● **EXERCISE**
Write out the stretch of lines below that begins at the line with "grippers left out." and ends at the line with "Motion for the", including both, exactly as given and nothing more.

= = = = = = =

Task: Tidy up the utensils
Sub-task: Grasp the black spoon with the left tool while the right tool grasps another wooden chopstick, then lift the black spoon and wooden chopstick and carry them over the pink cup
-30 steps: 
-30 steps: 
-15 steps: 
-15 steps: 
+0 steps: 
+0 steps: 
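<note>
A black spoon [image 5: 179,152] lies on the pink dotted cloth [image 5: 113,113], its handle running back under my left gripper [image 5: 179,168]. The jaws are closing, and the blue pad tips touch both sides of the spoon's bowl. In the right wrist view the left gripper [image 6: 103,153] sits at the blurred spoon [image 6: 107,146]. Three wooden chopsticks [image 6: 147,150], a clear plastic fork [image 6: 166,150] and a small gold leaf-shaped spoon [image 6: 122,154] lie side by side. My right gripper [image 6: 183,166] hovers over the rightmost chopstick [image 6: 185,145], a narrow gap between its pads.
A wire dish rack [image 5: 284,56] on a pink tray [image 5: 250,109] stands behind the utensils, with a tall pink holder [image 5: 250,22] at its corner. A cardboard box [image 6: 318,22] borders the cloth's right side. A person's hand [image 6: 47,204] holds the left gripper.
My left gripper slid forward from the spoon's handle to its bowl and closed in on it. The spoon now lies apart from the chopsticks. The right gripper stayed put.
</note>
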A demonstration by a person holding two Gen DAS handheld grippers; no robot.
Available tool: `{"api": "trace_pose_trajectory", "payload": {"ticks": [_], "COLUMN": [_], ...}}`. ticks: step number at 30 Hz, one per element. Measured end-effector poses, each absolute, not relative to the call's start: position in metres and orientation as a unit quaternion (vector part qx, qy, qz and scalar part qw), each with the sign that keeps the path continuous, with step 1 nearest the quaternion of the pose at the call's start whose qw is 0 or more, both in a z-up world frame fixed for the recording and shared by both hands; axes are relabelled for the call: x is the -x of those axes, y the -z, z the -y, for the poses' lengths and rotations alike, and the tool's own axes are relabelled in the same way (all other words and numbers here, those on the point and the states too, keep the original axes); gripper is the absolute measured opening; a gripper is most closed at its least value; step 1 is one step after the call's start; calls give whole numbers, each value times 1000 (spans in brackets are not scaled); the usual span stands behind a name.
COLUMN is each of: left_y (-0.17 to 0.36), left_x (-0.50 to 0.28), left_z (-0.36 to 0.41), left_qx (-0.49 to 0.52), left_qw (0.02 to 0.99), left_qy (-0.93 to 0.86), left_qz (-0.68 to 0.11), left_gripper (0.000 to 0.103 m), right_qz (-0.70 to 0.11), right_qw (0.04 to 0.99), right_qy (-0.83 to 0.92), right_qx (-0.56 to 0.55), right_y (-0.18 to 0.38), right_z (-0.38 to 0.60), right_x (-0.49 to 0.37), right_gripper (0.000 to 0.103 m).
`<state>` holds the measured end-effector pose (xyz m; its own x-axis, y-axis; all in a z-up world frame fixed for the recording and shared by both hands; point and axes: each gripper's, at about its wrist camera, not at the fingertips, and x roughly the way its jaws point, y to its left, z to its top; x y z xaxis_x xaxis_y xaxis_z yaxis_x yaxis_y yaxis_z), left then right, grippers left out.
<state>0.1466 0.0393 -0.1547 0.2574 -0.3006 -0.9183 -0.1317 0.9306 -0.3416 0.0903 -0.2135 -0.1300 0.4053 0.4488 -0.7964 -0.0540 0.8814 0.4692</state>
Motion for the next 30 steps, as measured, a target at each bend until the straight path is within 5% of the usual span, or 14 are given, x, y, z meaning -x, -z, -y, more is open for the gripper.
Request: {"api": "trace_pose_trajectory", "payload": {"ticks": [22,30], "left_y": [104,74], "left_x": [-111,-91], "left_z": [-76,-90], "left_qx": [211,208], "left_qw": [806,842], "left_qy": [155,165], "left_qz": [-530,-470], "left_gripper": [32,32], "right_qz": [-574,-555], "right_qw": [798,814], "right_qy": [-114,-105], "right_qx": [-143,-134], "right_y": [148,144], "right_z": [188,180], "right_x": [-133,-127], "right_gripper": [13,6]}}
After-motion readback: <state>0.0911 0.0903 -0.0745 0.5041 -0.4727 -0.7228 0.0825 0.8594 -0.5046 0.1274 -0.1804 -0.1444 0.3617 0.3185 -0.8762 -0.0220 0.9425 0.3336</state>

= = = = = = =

● **TASK SOLUTION**
`<state>` holds the measured end-effector pose (xyz m; its own x-axis, y-axis; all in a z-up world frame fixed for the recording and shared by both hands; point and axes: each gripper's, at about its wrist camera, not at the fingertips, and x roughly the way its jaws point, y to its left, z to its top; x y z xaxis_x xaxis_y xaxis_z yaxis_x yaxis_y yaxis_z), left then right, grippers left out.
<state>0.1466 0.0393 -0.1547 0.2574 -0.3006 -0.9183 -0.1317 0.9306 -0.3416 0.0903 -0.2135 -0.1300 0.4053 0.4488 -0.7964 -0.0540 0.8814 0.4692</state>
Motion for the next 30 steps, as measured, a target at each bend until the straight path is within 5% of the usual span, or 14 are given, x, y, z meaning -x, -z, -y, more is open for the gripper.

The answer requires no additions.